*Work instructions:* Include the line containing "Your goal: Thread" and all lines before it, repeated exactly from the listing below, without pictures.

*Dataset content:*
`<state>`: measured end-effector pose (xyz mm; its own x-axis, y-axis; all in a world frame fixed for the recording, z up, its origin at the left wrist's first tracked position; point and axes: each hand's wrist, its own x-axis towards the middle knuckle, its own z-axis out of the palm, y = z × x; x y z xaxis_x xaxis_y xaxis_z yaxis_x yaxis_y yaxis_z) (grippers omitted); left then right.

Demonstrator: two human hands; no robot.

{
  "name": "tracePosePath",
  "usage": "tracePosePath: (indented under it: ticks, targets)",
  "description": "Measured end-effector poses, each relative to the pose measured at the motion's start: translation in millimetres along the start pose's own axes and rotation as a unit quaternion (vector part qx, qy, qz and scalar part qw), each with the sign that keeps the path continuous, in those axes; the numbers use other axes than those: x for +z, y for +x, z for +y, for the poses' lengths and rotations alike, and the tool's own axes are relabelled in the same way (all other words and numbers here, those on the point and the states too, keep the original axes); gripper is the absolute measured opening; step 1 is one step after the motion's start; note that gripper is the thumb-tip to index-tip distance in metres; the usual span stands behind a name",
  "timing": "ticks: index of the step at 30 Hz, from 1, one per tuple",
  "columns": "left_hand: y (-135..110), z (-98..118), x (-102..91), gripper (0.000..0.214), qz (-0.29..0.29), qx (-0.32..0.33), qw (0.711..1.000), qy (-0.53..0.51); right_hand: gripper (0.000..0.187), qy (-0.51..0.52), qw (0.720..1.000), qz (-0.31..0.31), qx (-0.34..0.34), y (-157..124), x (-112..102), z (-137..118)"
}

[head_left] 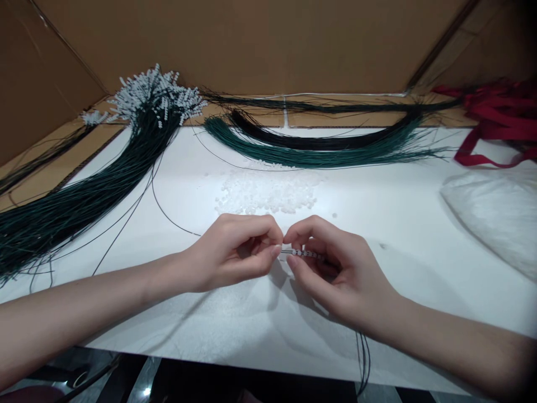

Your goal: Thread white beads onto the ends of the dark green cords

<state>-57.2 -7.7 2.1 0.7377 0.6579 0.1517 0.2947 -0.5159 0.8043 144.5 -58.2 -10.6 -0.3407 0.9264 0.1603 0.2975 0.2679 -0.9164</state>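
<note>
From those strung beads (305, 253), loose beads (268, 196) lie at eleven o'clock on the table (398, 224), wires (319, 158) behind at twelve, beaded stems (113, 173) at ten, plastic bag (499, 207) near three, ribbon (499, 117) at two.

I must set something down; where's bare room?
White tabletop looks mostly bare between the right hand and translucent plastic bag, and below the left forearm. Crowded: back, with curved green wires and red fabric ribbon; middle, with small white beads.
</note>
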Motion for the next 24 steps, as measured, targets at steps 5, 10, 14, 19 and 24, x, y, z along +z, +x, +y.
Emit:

*Task response:*
`<state>`: measured end-effector pose (xyz mm; its own x-axis, y-axis; all in a world frame fixed for the recording, z up, its origin at the left wrist's first tracked position; point and axes: each hand's wrist, its own x-axis towards the middle knuckle, its own z-axis out of the palm, y = z × x; x y z xaxis_x xaxis_y xaxis_z yaxis_x yaxis_y yaxis_z) (grippers omitted); left then right.

Demonstrator: two human hands; no robot.

{
  "name": "tracePosePath",
  "usage": "tracePosePath: (indented under it: ticks, targets)",
  "description": "Measured end-effector poses, each relative to the pose measured at the motion's start: translation in millimetres along the start pose's own axes and rotation as a unit quaternion (vector part qx, qy, qz and scalar part qw), each with the sign that keeps the path continuous, in those axes; the numbers use other axes than those: x for +z, y for +x, z for +y, for the poses' lengths and rotations alike, and the tool's own axes are relabelled in the same way (all other words and numbers here, those on the point and the states too, keep the original axes); gripper is the absolute measured opening; step 1 is one step after the motion's start; note that gripper is the thumb-tip to index-tip distance in metres; the usual span stands behind a name",
  "timing": "ticks: index of the step at 30 Hz, from 1, one per tuple",
  "columns": "left_hand: y (-135..110), z (-98..118), x (-102..91), gripper (0.000..0.214), qz (-0.29..0.29), qx (-0.32..0.33), qw (0.711..1.000), qy (-0.53..0.51); right_hand: gripper (0.000..0.187), qy (-0.51..0.52), qw (0.720..1.000), qz (-0.31..0.31), qx (-0.34..0.34), y (-157..124), x (-112..102), z (-137..118)"
}

[head_left] 

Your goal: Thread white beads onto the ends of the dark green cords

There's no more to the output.